闇の果ては光となりて
「苛ついて吸っちまったけどな」
苦笑いで前髪をかき揚げた霧生。
「ううん。大丈夫だよ」
「そうか。で···これからについてだけどな」
大股開きで腰掛けていた霧生が、足を組みこちらを見た。
「うん」
私は佇まいを直し、霧生を見つめる。
「舞美が迷惑かけて悪かったな」
「···ううん」
彼女の事で霧生が謝るのは、何だか嫌な気分になった。
「神楽に手を出した以上、これ以上はあいつを放置出来ねぇ。野良猫に対する敵対だと総長達は考えてる」
「···うん」
「俺だけの問題じゃなくなった。ズルズルと放置してきた俺の責任なのは間違いねぇが、舞美も調子に乗り過ぎた。だから、俺の手で引導を渡す」
そう言った霧生の顔が苦しそうで、私まで苦しくなった。
「そっか」
「俺があいつに付けた傷は大きい。それでも、もう一緒に居る事は出来ねぇ。互いの傷を舐めあってても、先に未来はねぇからな」
霧生の表情を見てると、少なからず舞美さんに対する情があるのが分かる。
幼馴染だもんね、私なんかよりずっと多くの時間を一緒に過ごして来たんだもん。

「霧生は償って来たと思うよ」
彼女と一緒に居る覚悟を決めて、霧生なりに彼女に尽くしてきた筈だ。
「なら···良いんだけどな」
霧生の中には後悔と罪の意識が残ってる様な気がした。
彼女を思う霧生が居ることに、やり切れない思いが募った。
「霧生、ごめんね。何も知らずに避けたりして」
総長に教えて貰うまで、ずっと独りよがりだったよね。
「いや、俺もお前に何も言ってなかったからな。お互い様だろ」
ポンポンと私の頭を撫でた霧生の手の優しさに、泣き出してしまいそうだった。
普段は俺様な癖に、こんな時だけ優しいなんて狡いよ。

「霧生は狡いな」
「何がだよ。意味わかんねぇわ」
「分かんなくていいよ」
私の小さな呟きに反応した霧生に、プイっと顔を背けた。
「ククク、うちの子猫は気難しいな。それより話の続きだ。七夕暴走の日に、舞美は最後の計画を立ててる。その日に決着を付ける」
「うん」
「あいつは岸部の兄貴を使って、何かを仕掛けてくるだろう。舞美の狙いは神楽、お前だ。絶対に俺達が守り切るって約束するから、舞美の誘いに乗った振りだけしてくねぇか?」
「分かった。顔に出ない様に頑張るね」
私、直ぐに顔に出ちゃうから気をつけないとね。
「ああ。今度の暴走には舞美が来る事になってる。本来なら樹弥が許可なんか出さねぇが、今回は特別だ。
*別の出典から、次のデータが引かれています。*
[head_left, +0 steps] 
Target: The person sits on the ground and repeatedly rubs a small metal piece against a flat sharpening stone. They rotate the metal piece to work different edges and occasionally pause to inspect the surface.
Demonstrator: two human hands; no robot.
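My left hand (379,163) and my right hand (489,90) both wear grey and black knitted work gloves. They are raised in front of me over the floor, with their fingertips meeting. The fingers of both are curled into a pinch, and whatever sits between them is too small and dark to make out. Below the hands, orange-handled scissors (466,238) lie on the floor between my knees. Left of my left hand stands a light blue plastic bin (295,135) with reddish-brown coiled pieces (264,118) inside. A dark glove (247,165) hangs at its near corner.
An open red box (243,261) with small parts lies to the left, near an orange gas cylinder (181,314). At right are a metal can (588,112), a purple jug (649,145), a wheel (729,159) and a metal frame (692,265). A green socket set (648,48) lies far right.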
岸部の兄貴と舞美を一網打尽にする」
「私のせいでチームに迷惑掛けちゃうね」
「何言ってんだ? お前は野良猫の一員だろうが。仲間を守る為に俺達は結束するだけだ」
「うん。嬉しい」
霧生の言葉に胸が熱くなった。
私は野良猫、チームferal catの一員だ。
正々堂々と戦ってやろうじゃん。
口元を自信たっぷりを持ち上げれば、霧生が優しい瞳で私を見据え、それからゆっくりと抱き締めた。
ドキドキと有り得ないぐらいに鼓動を打った心臓に、少し落ち着けと言い聞かせ彼の胸に顔を埋めた。